To get started, run connector --help

An example of running a command that accepts arguments in an integration connector called mock-connector:

mock-connector info --json '{"a": 1}'

Connector implementation

Connectors can implement whichever Lumos capabilities make sense for the underlying app.

To see what a minimal implementation looks like, you can run

connector scaffold foo-bar projects/connectors/python/foo-bar

projects/connectors/python/foo-bar/foo_bar/integration.py will look something like this:

integration = Integration(
    app_id="github",
    auth=BasicCredential,
    settings_model=FooBarSettings,
    exception_handlers=[
        (httpx.HTTPStatusError, HTTPHandler, None),
    ],
    description_data=DescriptionData(
        logo_url="https://logo.clearbit.com/foobar.com",
        user_friendly_name="Foo Bar",
        description="Foobar is a cloud-based platform that lets you manage foos and bars",
        categories=[AppCategory.DEVELOPERS, AppCategory.COLLABORATION],
    ),
    resource_types=resource_types,
    entitlement_types=entitlement_types,
)

Once an integration is created, you can register handlers for Lumos capabilities.
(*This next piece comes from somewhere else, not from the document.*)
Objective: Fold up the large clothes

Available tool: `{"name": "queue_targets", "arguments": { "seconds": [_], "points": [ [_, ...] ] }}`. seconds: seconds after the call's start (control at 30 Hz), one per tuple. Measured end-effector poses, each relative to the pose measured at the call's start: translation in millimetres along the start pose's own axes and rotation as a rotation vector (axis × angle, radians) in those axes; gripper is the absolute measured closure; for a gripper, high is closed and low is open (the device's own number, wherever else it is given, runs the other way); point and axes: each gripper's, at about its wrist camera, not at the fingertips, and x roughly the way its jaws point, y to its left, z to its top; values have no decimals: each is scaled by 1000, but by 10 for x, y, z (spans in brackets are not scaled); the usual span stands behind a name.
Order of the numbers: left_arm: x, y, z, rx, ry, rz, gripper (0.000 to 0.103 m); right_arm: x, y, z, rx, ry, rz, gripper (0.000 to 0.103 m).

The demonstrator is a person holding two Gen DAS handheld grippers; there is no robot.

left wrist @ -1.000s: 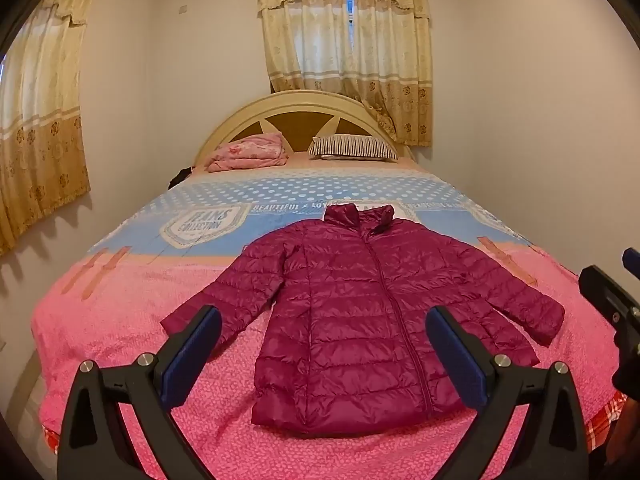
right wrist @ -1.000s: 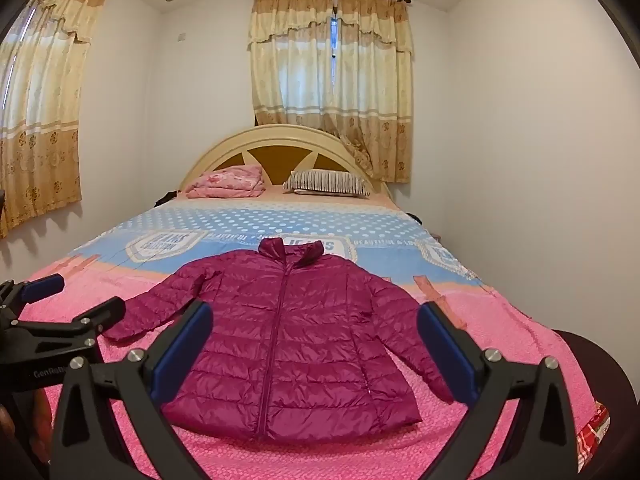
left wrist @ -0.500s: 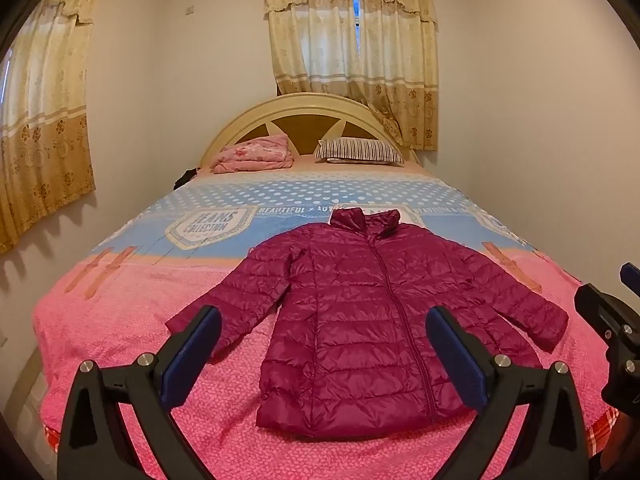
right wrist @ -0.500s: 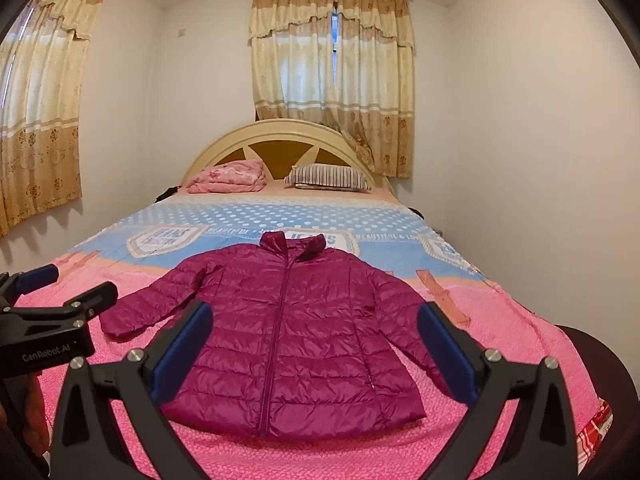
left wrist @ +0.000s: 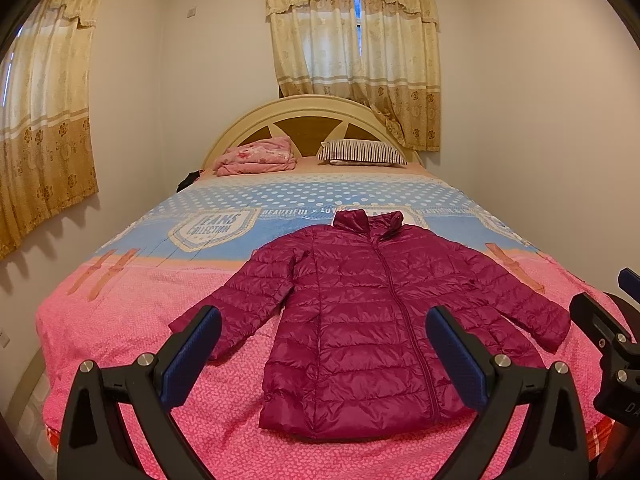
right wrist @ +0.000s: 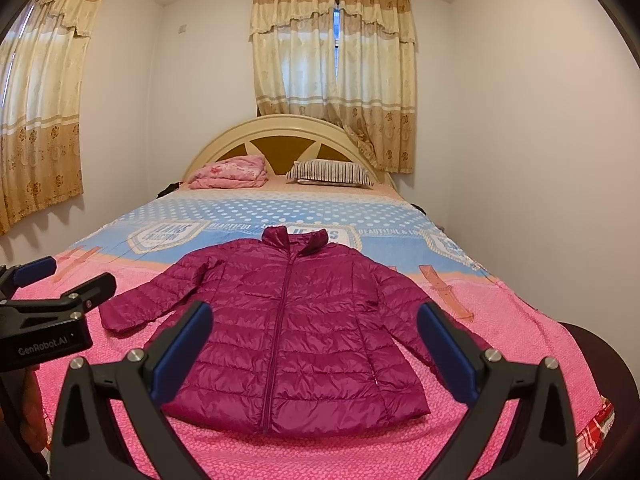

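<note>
Jacket flat, zipped, unfolded

Jacket [left wrist: 376,320] spread front-up across pink near end of bed [left wrist: 120,320], collar toward headboard [left wrist: 308,110], sleeves splayed. Sits a little higher and farther off in both views than a second ago. Left gripper [left wrist: 324,348] and right gripper [right wrist: 314,344] held above near hem, tongs wide, clasping nothing. Striped pillow [left wrist: 362,152] and pink bundle [left wrist: 256,156] unmoved.

In the left wrist view the right gripper [left wrist: 624,292] is cut by the frame's edge, its jaws unreadable; the left gripper's [left wrist: 324,336] fingers hide the jacket's [left wrist: 372,320] cuff and hem corner; the dark item [left wrist: 188,179] beside the folded pink bedding [left wrist: 256,157] is too small to identify.
</note>
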Motion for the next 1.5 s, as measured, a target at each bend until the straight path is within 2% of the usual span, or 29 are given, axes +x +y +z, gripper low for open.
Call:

@integration.register_capability(CapabilityName.LIST_ACCOUNTS)
async def list_accounts(request: ListAccountsRequest) -> ListAccountsResponse:
    # do whatever is needed to get accounts
    return ListAccountsResponse(
        response=[],
        raw_data=raw_data if request.include_raw_data else None,
        ...
    )

Error Handling

Error handling is facilitated through an exception handler decorator.
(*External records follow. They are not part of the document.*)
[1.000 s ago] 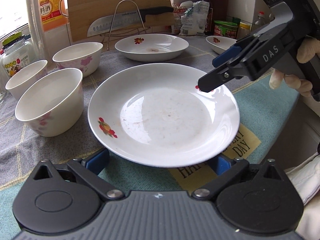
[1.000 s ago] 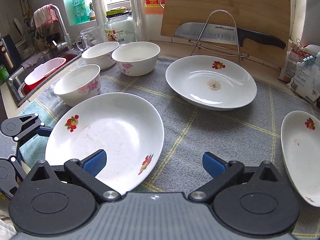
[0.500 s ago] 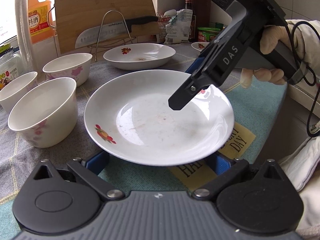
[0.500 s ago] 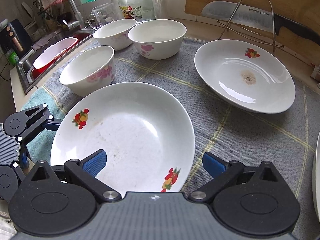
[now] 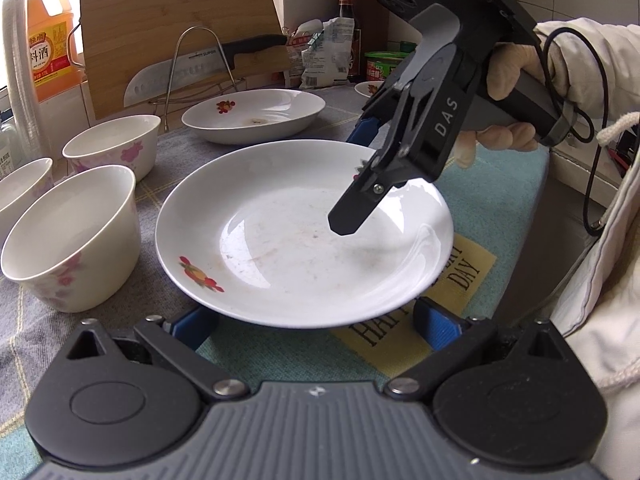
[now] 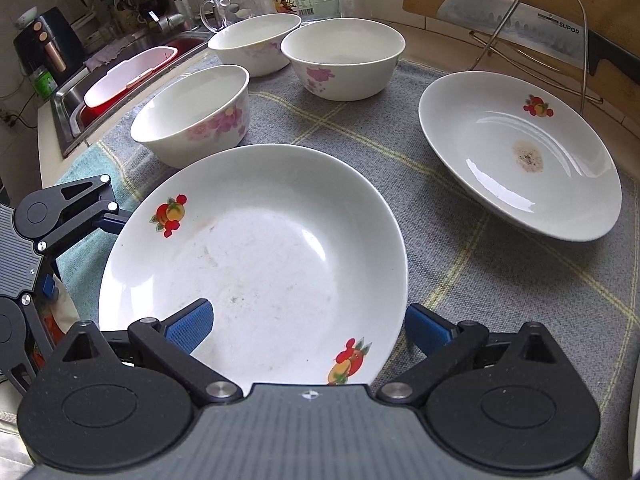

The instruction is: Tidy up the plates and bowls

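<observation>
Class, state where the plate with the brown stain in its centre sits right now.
In the right wrist view, the stained plate lies at the right on the grey cloth, in front of the wire rack.

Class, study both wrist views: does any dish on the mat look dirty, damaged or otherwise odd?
Yes. The far plate has a brown speckled stain at its centre, and the near plate shows faint smears across its base. The three bowls look clean; no chips or cracks are visible.
</observation>
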Available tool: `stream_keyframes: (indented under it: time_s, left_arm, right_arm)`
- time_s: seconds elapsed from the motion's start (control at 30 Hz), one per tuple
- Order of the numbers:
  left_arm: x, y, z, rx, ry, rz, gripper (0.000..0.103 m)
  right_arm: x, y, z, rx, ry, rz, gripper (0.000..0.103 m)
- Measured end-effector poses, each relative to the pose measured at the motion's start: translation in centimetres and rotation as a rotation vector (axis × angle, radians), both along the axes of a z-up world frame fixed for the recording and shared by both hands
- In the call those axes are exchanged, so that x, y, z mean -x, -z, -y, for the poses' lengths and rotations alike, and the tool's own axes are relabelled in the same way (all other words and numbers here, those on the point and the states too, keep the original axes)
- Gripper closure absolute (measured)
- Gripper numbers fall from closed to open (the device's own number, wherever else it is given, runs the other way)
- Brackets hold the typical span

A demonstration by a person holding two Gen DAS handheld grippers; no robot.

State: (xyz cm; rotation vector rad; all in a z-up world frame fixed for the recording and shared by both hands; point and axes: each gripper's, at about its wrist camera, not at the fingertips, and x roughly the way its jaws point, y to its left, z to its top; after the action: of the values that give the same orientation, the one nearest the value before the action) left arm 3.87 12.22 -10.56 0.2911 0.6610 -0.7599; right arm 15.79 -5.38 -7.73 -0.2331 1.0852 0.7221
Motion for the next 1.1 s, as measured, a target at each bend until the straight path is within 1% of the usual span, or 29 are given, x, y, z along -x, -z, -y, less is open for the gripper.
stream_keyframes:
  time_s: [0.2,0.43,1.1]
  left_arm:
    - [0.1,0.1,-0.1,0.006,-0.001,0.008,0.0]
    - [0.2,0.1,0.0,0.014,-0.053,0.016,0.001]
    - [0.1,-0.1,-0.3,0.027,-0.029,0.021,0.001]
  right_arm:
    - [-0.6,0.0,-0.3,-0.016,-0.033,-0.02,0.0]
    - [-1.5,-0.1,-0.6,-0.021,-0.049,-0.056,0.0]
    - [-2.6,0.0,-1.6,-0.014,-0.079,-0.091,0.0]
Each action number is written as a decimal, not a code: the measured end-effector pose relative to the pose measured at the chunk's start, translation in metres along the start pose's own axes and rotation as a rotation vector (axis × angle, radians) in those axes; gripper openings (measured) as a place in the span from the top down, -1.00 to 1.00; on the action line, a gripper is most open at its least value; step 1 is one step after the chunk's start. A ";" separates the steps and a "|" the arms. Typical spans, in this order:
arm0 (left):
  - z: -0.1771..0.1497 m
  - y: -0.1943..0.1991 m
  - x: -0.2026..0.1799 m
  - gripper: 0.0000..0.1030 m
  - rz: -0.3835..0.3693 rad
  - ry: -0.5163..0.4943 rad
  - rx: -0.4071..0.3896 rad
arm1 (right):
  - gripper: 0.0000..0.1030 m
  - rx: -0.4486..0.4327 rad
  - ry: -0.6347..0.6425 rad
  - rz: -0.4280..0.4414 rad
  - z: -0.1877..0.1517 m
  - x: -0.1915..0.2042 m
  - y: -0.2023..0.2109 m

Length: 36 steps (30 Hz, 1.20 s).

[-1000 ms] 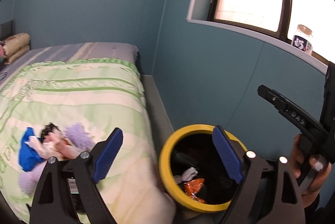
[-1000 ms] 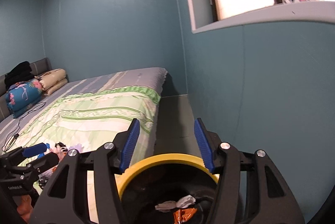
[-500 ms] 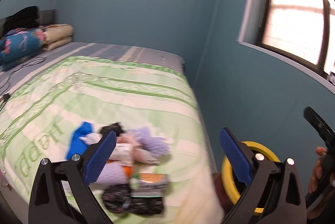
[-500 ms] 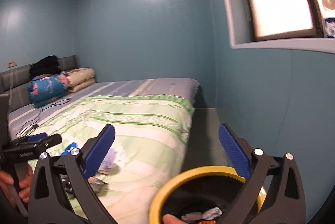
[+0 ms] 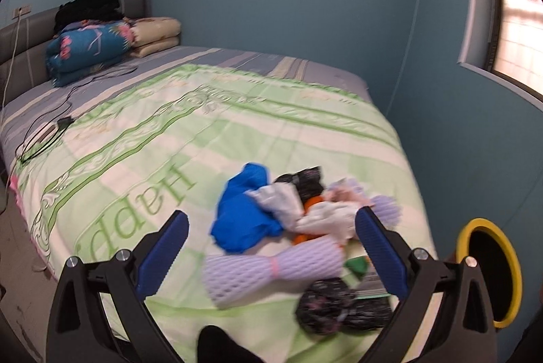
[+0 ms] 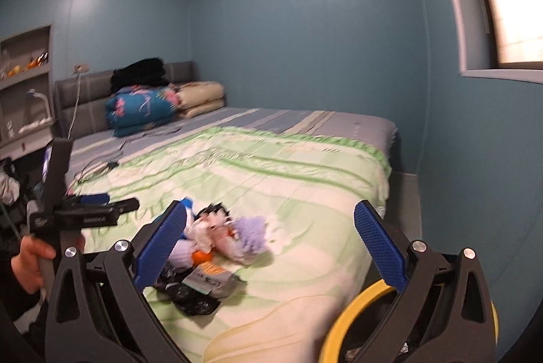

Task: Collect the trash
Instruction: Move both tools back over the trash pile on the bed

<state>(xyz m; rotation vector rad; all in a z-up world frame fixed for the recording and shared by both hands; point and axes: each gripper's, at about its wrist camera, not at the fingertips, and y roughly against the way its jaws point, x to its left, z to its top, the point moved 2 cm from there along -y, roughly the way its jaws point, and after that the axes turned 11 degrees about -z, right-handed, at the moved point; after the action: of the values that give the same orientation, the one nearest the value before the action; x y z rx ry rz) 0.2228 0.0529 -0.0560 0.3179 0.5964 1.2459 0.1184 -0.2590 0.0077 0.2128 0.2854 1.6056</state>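
Trash pile point(image 5: 298, 234) is sitting on the bed point(image 5: 176, 132), near the foot edge, and the bin point(image 5: 488, 271) is down on the floor at about 3 o'clock from it, in the gap between bed and wall.

Handling-wise this all looks featherweight and squishy. The foam net point(image 5: 271, 271) at the 6 o'clock side of the pile is probably the easiest grab: it's going to compress a lot, so I'd be pinching it at the cinched waist in the middle, where it's already narrow. The blue bag point(image 5: 244, 217) at 9 o'clock is thin film, likely slippery and floppy, so bunching a fold is better than nipping an edge. The black bag point(image 5: 339, 305) at 5 o'clock looks crinkly and loose too. The white tissue point(image 5: 295, 210) in the center is soft and could tear or shed if pulled. Nothing here looks fragile or heavy. The main risk, I'd guess, is dragging neighbors along, since everything is tangled together.

Left gripper point(image 5: 271, 254) is tilting down over the pile, jaws having just been opening and now spread fully wide with nothing held; the foam net is lying below the gap, untouched. Right gripper point(image 6: 271, 244) is sitting flatter, looking across the bed with the bin rim under its right side, jaws also just opened all the way and empty. In the right view, the hand point(image 6: 30, 264) is gripping the left tool's handle at 9 o'clock.
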 end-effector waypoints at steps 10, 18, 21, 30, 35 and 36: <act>-0.007 -0.032 0.045 -0.84 0.053 0.068 0.031 | -0.84 -0.018 0.197 0.079 -0.057 0.064 -0.012; -0.003 -0.075 0.062 -0.84 0.070 0.072 0.092 | -0.84 0.018 0.380 0.165 -0.095 0.133 -0.037; -0.003 -0.089 0.067 -0.84 0.074 0.065 0.119 | -0.83 0.045 0.424 0.209 -0.106 0.154 -0.046; -0.013 -0.116 0.086 -0.84 0.036 0.124 0.177 | -0.83 0.102 0.471 0.225 -0.120 0.183 -0.064; -0.016 -0.123 0.090 -0.84 0.016 0.130 0.189 | -0.83 0.121 0.476 0.209 -0.125 0.187 -0.072; -0.017 -0.124 0.090 -0.84 0.014 0.128 0.191 | -0.82 0.127 0.479 0.206 -0.127 0.188 -0.074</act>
<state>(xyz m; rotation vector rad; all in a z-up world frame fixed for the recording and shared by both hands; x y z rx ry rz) 0.3285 0.0991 -0.1583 0.4041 0.8269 1.2310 0.1395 -0.0754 -0.1426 -0.0528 0.7559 1.8326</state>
An exception handler can be attached to the connector library as follows:

from httpx import HTTPStatusError
from connector.oai.errors import HTTPHandler

integration = Integration(
    ...,
    exception_handlers=[
        (HTTPStatusError, HTTPHandler, None),
    ],
    handle_errors=True,
)

The decorator accepts a list of tuples of three. First tuple argument is the exception you would like to be catching, second is the handler (default or implemented on your own) and third is a specific error code that you would like to associate with this handler.
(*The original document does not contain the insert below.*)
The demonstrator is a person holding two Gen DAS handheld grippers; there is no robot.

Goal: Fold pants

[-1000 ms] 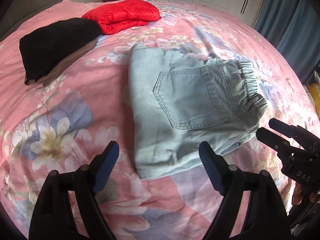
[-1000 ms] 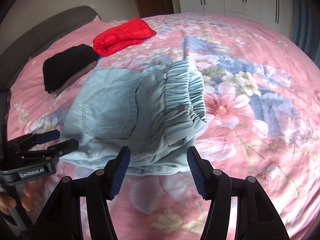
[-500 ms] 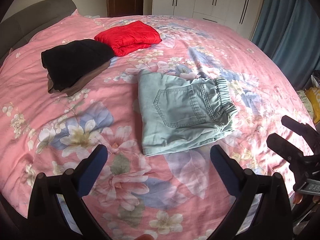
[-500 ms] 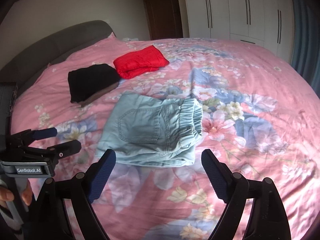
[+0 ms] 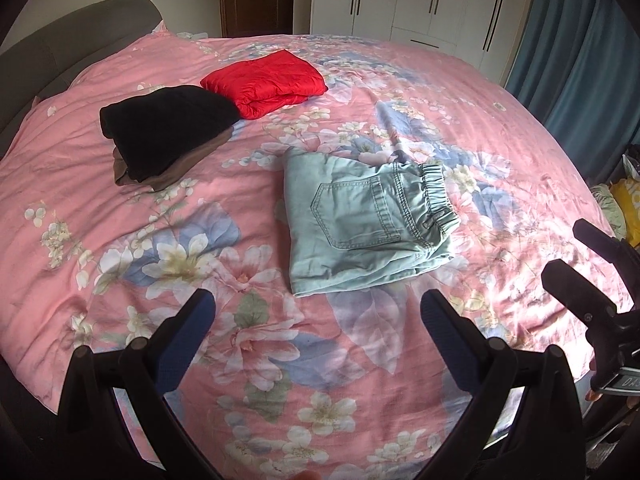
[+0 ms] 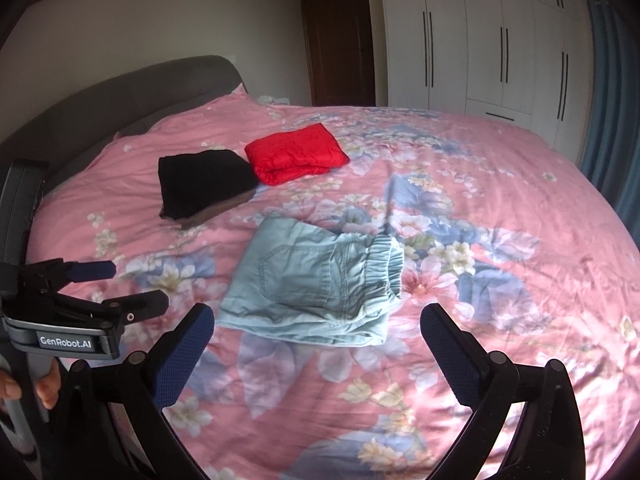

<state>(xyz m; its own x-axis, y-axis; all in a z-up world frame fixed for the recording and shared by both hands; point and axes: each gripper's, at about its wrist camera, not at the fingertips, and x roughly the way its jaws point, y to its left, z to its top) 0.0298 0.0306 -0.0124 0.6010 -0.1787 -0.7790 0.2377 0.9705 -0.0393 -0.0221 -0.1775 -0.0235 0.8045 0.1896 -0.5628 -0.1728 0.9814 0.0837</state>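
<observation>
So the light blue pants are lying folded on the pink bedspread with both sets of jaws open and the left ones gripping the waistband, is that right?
Not quite: the left gripper grips nothing. Its open jaws hang clear of the folded pants on the bedspread, as the left wrist view shows. The right gripper is open too.

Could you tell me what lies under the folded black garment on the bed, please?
A brown garment peeks out beneath the black garment; most of it is covered.
</observation>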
By default it is recommended to make use of the default HTTPHandler which will handle raise_for_status() for you and properly error code it. For more complex errors it is recommended to subclass the ExceptionHandler (in connector/oai/errors.py) and craft your own handler.

Raising an exception

Among this, there is a custom exception class available as well as a default list of error codes:

from connector.oai.errors import ConnectorError
from connector.generated import ErrorCode

def some_method(self, args):
    raise ConnectorError(
        message="Received wrong data, x: y",
        app_error_code="foobar.some_unique_string",
        error_code=ErrorCode.BAD_REQUEST,
    )

It is preferred to raise any manually raisable exception with this class. A connector can implement its own error codes list, which should be properly documented.

Response

Error codes are by default prefixed with the app_id of the connector that has raised the exception. In your implementation you don't need to worry about this and can only focus on the second and optionally third level of the error code.

An example response when handled this way:

// BAD_REQUEST error from github connector
{"error":{"message":"Some message","status_code":400,"error_code":"github.bad_request","raised_by":"HTTPStatusError","raised_in":"github.sync_.lumos:validate_credentials"}, "response": null, "raw_data": null}

Scaffold

To scaffold a custom connector, run connector scaffold --help

To scaffold the mock-connector, run connector scaffold mock-connector "projects/connectors/python/mock-connector"

FastAPI

To convert your custom connector to a FastAPI HTTP server, run connector hacking http-server

Tips

The library I want to use is synchronous only

You can use a package called asgiref. This package converts I/O bound synchronous calls into asyncio non-blocking calls. First, add asgiref to your dependencies list in pyproject.toml. Then, in your async code, use asgiref.sync_to_async to convert synchronous calls to asynchronous calls.

from asgiref.sync import sync_to_async
import requests

async def async_get_data():
    response = await sync_to_async(requests.get)("url")

License

connector is distributed under the terms of the Apache 2.0 license.